Pelo que se depreende do depoimento de Renoir nos Extras do DVD, a peça "Le Carrose de Saint Sacrement", de Prosper Mérimée, serviu, digamos, apenas como um ponto de partida para a concepção de "A Carruagem de Ouro". Na verdade, um amante do teatro, Renoir foi movido pelo propósito de prestar uma homenagem à "Commedia dell' Arte", um popularíssimo gênero teatral originário da Itália. Ele pretendeu fazer um filme que absorvesse o espírito do gênero, isto é, que a trama tivesse que se despojar de qualquer resquício de realismo, ou naturalismo. E além disso, eliminasse a fronteira entre o que se passa no palco e na realidade - realidade aqui no sentido da trama do filme. Quer dizer: que as apresentações realizadas pela trupe italiana que vai parar numa colônia espanhola (não identificada) na América do Sul se confundissem com a história (realidade) do filme. É o que ocorre com Colombina (Anna Magnani) no palco e, fora deste, Camila, cortejada por três homens: o Vice-Rei (Duncan Lamont), que lhe presenteia a carruagem de ouro que mandara buscar na Itália e transportada no mesmo navio em que Camila viera; o oficial espanhol Felipe (Paul Campbell), que a acompanhara na excursão, e o toureiro Ramon (Riccardo Rioli). No envolvimento com este, aliás, há um momento em que Camila passa de atriz para espectadora. Uma cena de belo efeito cinematográfico, iniciada com um "close" do rosto dela, seguida por um "traveling" que vai até à arena.
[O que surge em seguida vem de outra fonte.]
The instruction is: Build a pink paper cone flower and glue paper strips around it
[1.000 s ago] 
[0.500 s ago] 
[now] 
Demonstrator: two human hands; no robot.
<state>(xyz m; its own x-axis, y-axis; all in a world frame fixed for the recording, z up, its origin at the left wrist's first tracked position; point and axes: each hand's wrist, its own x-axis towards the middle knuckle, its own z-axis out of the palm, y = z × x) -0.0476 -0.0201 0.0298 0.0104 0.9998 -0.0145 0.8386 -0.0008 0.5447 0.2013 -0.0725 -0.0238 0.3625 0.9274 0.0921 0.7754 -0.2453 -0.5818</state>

Por falar em Anna Magnani, não se pode deixar de relevar o desafio de Renoir ao escolhê-la para viver um personagem tão diverso, até mesmo antagônico, dos que ela interpretara até então. E devido à natureza do seu personagem, La Magnani contém certos excessos que marcaram os seus desempenhos, a despeito do seu inquestionável talento interpretativo. Ela, inclusive, teve que aprender inglês (o filme tem uma versão nesse idioma, que é a deste disco, com vistas a atingir o mercado anglo-americano), porque Renoir pretendia que o inglês falado pela atriz, impurificado pelo forte acento italiano, tivesse um efeito expressivo, confrontado com o dos intérpretes nativos da Inglaterra, que compõem a maioria do elenco.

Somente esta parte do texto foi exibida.